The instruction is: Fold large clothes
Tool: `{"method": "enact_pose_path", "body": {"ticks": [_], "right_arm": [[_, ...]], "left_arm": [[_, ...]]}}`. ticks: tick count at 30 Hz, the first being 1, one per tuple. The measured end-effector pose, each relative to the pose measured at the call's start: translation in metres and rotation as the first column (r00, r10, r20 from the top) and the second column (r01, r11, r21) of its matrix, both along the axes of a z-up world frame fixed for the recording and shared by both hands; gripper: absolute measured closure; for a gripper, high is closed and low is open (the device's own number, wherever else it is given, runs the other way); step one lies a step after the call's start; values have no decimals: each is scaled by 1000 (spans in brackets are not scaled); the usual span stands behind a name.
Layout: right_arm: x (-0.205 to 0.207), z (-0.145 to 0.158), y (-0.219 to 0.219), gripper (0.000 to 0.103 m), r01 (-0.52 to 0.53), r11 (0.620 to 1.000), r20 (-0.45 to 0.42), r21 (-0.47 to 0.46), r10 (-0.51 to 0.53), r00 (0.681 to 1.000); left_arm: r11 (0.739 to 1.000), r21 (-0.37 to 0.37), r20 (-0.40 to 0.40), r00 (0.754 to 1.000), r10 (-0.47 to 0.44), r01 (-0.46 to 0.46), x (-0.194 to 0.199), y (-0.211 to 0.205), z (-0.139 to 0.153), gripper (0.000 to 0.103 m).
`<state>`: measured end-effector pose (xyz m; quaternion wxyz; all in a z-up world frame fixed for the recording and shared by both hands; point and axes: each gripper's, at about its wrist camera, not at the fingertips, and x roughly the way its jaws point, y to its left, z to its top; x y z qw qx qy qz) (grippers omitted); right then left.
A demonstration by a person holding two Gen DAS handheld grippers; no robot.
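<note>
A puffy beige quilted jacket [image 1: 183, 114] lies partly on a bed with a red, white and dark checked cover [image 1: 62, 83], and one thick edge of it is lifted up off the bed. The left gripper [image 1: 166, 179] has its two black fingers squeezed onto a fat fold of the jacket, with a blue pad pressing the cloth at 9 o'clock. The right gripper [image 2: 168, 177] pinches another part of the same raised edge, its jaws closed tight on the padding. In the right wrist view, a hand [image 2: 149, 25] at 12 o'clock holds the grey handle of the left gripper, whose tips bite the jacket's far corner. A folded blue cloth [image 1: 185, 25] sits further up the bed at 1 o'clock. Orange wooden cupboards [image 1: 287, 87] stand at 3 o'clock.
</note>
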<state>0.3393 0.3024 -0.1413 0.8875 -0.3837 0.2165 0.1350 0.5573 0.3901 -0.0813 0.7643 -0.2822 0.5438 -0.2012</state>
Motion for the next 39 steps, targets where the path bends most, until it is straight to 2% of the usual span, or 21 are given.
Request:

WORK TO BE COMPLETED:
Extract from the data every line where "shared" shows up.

SOLUTION TO THIS TASK:
Tool: `{"method": "enact_pose_path", "body": {"ticks": [_], "right_arm": [[_, ...]], "left_arm": [[_, ...]]}}`. ticks: tick count at 30 Hz, the first being 1, one per tuple. The measured end-effector pose, each relative to the pose measured at the call's start: translation in metres and rotation as the first column (r00, r10, r20 from the top) and the second column (r01, r11, r21) of its matrix, both along the axes of a z-up world frame fixed for the recording and shared by both hands; gripper: absolute measured closure; for a gripper, high is closed and low is open (the device's own number, wherever else it is given, runs the other way); step one lies a step after the call's start; values have no decimals: each is scaled by 1000 (spans in brackets are not scaled); the usual span stands behind a name.
`<state>`: measured end-effector pose (xyz m; quaternion wxyz; all in a z-up world frame fixed for the recording and shared by both hands; point and axes: each gripper's, at about its wrist camera, not at the fingertips, and x roughly the way its jaws point, y to its left, z to its top; x y z qw qx qy qz) (grippers omitted); right then left.

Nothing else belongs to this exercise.